AIM OF THE TASK >> A faithful copy of every entry, with the pictures removed, is what is needed here.

Collection entries >>
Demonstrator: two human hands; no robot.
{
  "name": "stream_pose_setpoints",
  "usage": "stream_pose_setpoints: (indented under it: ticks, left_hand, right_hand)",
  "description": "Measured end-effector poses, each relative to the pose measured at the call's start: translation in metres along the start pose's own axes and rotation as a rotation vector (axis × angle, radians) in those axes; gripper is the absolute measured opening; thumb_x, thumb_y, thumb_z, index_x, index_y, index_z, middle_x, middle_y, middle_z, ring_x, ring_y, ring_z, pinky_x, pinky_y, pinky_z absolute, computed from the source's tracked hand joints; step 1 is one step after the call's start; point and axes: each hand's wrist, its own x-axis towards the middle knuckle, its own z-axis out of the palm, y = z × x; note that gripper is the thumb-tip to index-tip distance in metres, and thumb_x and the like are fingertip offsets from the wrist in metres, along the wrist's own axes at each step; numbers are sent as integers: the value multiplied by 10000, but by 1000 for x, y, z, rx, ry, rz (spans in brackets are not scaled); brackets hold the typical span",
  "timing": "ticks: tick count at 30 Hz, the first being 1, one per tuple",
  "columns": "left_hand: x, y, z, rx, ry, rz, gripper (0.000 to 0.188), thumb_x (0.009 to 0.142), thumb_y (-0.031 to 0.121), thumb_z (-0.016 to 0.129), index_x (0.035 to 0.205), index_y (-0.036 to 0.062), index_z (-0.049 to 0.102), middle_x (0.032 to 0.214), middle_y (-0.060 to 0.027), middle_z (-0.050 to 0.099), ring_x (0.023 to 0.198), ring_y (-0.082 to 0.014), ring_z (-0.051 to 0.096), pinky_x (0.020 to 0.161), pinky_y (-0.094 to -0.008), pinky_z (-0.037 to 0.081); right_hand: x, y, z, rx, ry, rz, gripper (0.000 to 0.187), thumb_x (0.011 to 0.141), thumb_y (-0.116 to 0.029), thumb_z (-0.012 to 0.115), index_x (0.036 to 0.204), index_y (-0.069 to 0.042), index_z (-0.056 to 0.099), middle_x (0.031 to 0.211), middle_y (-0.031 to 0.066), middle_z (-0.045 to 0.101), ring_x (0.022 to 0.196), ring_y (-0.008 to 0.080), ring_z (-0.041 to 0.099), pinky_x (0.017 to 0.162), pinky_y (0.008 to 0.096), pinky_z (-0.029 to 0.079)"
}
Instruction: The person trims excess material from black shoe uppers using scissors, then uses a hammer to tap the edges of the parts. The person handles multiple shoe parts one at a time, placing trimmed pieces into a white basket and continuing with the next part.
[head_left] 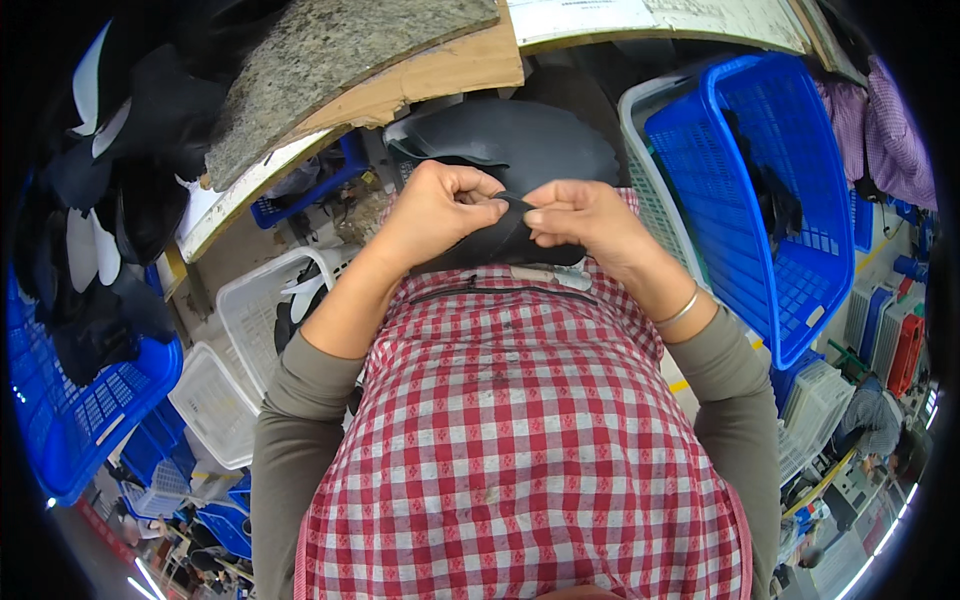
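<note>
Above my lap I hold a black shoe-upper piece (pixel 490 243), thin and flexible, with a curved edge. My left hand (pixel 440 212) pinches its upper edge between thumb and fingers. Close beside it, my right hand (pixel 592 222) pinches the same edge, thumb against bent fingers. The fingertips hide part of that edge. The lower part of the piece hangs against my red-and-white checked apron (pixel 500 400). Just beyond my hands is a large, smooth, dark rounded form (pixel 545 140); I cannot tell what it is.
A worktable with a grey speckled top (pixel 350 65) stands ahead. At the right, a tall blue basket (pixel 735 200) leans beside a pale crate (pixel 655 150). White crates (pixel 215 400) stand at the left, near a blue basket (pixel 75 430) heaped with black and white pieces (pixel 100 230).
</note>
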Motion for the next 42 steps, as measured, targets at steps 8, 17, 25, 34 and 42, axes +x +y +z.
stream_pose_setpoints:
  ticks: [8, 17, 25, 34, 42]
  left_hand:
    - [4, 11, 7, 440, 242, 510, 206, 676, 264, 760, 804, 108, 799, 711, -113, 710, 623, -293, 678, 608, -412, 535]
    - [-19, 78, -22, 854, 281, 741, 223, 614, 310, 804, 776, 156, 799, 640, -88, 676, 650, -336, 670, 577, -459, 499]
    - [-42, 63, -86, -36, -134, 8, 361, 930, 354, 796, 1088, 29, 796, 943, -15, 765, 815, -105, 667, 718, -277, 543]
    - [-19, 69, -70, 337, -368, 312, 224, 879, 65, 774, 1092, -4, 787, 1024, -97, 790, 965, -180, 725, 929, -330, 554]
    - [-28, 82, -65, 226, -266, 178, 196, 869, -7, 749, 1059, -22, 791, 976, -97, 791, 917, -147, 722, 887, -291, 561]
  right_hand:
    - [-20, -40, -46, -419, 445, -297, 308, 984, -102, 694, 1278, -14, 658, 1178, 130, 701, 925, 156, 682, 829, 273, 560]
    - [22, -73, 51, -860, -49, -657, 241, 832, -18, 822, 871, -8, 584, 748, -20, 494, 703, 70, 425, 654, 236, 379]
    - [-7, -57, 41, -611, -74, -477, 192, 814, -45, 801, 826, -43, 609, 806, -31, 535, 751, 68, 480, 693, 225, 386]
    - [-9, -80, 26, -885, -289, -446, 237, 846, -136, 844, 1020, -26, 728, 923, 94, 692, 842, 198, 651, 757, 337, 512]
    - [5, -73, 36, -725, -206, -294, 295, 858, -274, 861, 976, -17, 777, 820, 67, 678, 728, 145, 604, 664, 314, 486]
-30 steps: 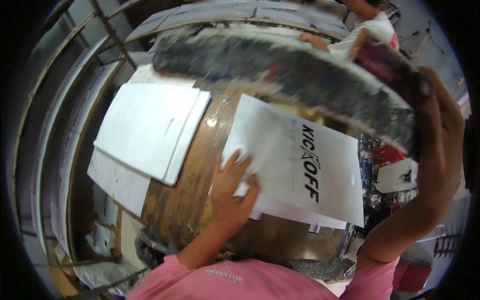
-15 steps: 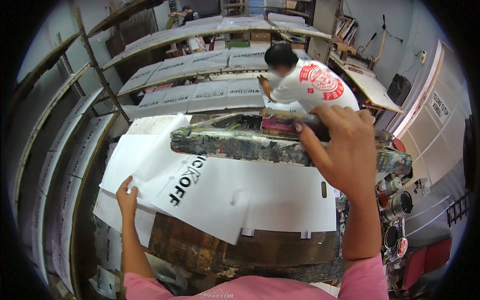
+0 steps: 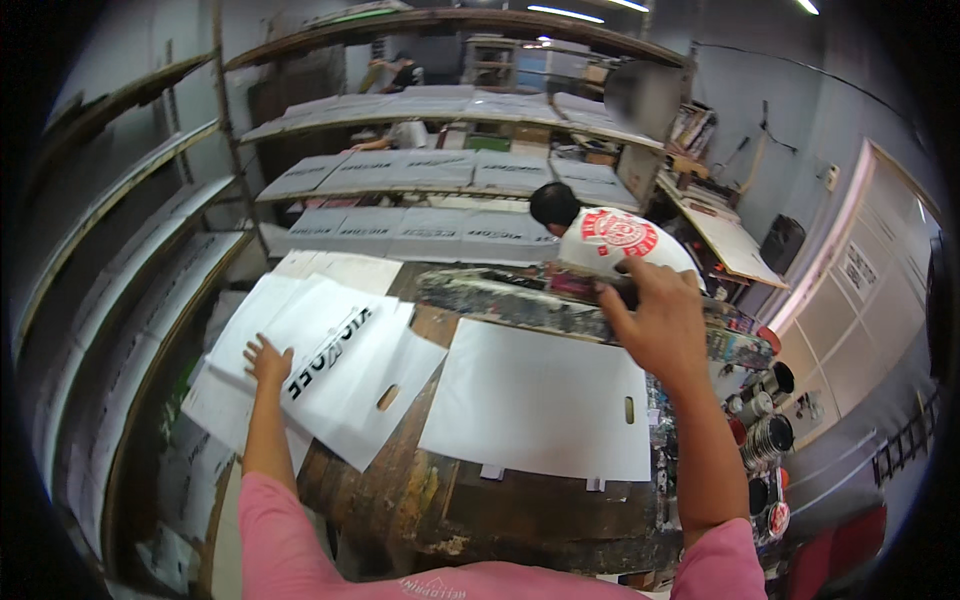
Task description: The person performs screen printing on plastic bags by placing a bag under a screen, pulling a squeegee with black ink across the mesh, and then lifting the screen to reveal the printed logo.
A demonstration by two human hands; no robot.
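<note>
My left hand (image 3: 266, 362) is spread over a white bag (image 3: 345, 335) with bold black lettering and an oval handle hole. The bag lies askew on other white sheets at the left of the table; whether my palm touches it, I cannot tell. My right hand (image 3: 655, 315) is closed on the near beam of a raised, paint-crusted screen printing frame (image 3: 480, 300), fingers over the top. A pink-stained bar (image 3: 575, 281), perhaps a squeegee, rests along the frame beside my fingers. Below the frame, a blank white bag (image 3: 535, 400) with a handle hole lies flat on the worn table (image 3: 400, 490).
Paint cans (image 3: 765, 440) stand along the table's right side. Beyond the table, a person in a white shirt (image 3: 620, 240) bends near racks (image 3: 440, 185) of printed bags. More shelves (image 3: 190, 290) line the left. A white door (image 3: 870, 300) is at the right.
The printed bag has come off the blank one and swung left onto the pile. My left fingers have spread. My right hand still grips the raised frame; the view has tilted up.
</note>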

SOLUTION FOR THIS EXERCISE >>
Demonstrator: two human hands; no robot.
{
  "name": "stream_pose_setpoints",
  "usage": "stream_pose_setpoints: (indented under it: ticks, left_hand, right_hand)",
  "description": "Measured end-effector poses, each relative to the pose measured at the call's start: translation in metres along the start pose's own axes and rotation as a rotation vector (axis × angle, radians) in those axes; gripper is the absolute measured opening; thumb_x, thumb_y, thumb_z, index_x, index_y, index_z, middle_x, middle_y, middle_z, ring_x, ring_y, ring_z, pinky_x, pinky_y, pinky_z absolute, computed from the source's tracked hand joints; step 1 is one step after the call's start; point and axes: each hand's wrist, its own x-axis towards the middle knuckle, its own z-axis out of the palm, y = z × x; note that gripper is the thumb-tip to index-tip distance in metres, and thumb_x and the like are fingertip offsets from the wrist in metres, along the wrist's own axes at each step; numbers are sent as integers: the value multiplied by 10000, but by 1000 for x, y, z, rx, ry, rz (spans in brackets are not scaled); brackets hold the typical span",
  "timing": "ticks: tick count at 30 Hz, the first being 1, one per tuple",
  "columns": "left_hand: x, y, z, rx, ry, rz, gripper (0.000 to 0.188), thumb_x (0.009 to 0.142), thumb_y (-0.031 to 0.121), thumb_z (-0.016 to 0.129), index_x (0.035 to 0.205), index_y (-0.036 to 0.062), index_z (-0.049 to 0.102), middle_x (0.032 to 0.214), middle_y (-0.060 to 0.027), middle_z (-0.050 to 0.099), ring_x (0.023 to 0.198), ring_y (-0.082 to 0.014), ring_z (-0.051 to 0.096), pinky_x (0.020 to 0.161), pinky_y (-0.094 to -0.008), pinky_z (-0.037 to 0.081); right_hand: x, y, z, rx, ry, rz, gripper (0.000 to 0.187), thumb_x (0.011 to 0.141), thumb_y (-0.116 to 0.029), thumb_z (-0.012 to 0.115), index_x (0.036 to 0.204), index_y (-0.069 to 0.042), index_z (-0.056 to 0.099), middle_x (0.031 to 0.211), middle_y (-0.031 to 0.066), middle_z (-0.045 to 0.101), ring_x (0.022 to 0.196), ring_y (-0.008 to 0.080), ring_z (-0.041 to 0.099), pinky_x (0.017 to 0.162), pinky_y (0.008 to 0.096), pinky_z (-0.029 to 0.079)"
}
Instruction: The person trims excess material from black shoe uppers using scissors, then uses a hammer to tap the edges of the parts. The person handles multiple shoe parts one at a time, placing trimmed pieces into a white basket and continuing with the next part.
[head_left] 
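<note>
Above my lap I hold a black shoe-upper piece (pixel 490 243), thin and flexible, with a curved edge. My left hand (pixel 440 212) pinches its upper edge between thumb and fingers. Close beside it, my right hand (pixel 592 222) pinches the same edge, thumb against bent fingers. The fingertips hide part of that edge. The lower part of the piece hangs against my red-and-white checked apron (pixel 500 400). Just beyond my hands is a large, smooth, dark rounded form (pixel 545 140); I cannot tell what it is.
A worktable with a grey speckled top (pixel 350 65) stands ahead. At the right, a tall blue basket (pixel 735 200) leans beside a pale crate (pixel 655 150). White crates (pixel 215 400) stand at the left, near a blue basket (pixel 75 430) heaped with black and white pieces (pixel 100 230).
</note>
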Motion for the next 42 steps, as measured, targets at steps 8, 17, 25, 34 and 42, axes +x +y +z.
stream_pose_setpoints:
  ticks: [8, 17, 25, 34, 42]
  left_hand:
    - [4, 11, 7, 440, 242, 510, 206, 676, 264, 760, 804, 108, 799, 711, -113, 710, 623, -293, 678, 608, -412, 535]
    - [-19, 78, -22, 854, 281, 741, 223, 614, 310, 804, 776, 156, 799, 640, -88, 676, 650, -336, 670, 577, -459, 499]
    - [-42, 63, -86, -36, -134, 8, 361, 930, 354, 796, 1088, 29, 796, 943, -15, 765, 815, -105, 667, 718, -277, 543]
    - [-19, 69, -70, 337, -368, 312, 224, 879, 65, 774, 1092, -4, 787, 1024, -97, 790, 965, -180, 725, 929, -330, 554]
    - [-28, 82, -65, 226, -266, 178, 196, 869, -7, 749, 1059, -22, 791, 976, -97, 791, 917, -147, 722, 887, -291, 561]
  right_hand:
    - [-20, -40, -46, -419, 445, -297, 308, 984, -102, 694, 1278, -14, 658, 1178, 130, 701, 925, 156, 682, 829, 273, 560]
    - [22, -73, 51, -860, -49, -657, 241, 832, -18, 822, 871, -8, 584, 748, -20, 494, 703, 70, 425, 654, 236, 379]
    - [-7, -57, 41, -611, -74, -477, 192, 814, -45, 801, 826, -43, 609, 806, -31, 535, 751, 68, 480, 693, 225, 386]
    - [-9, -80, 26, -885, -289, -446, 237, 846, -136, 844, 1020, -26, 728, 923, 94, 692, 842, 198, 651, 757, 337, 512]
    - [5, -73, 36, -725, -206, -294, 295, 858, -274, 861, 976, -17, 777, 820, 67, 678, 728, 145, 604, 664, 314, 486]
-30 steps: 
-15 steps: 
+0 steps: 
Task description: The person performs screen printing on plastic bags by placing a bag under a screen, pulling a squeegee with black ink across the mesh, and then lifting the screen to reveal the printed logo.
A demonstration by two human hands; no robot.
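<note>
My left hand (image 3: 266, 362) is spread over a white bag (image 3: 345, 335) with bold black lettering and an oval handle hole. The bag lies askew on other white sheets at the left of the table; whether my palm touches it, I cannot tell. My right hand (image 3: 655, 315) is closed on the near beam of a raised, paint-crusted screen printing frame (image 3: 480, 300), fingers over the top. A pink-stained bar (image 3: 575, 281), perhaps a squeegee, rests along the frame beside my fingers. Below the frame, a blank white bag (image 3: 535, 400) with a handle hole lies flat on the worn table (image 3: 400, 490).
Paint cans (image 3: 765, 440) stand along the table's right side. Beyond the table, a person in a white shirt (image 3: 620, 240) bends near racks (image 3: 440, 185) of printed bags. More shelves (image 3: 190, 290) line the left. A white door (image 3: 870, 300) is at the right.
The printed bag has come off the blank one and swung left onto the pile. My left fingers have spread. My right hand still grips the raised frame; the view has tilted up.
</note>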

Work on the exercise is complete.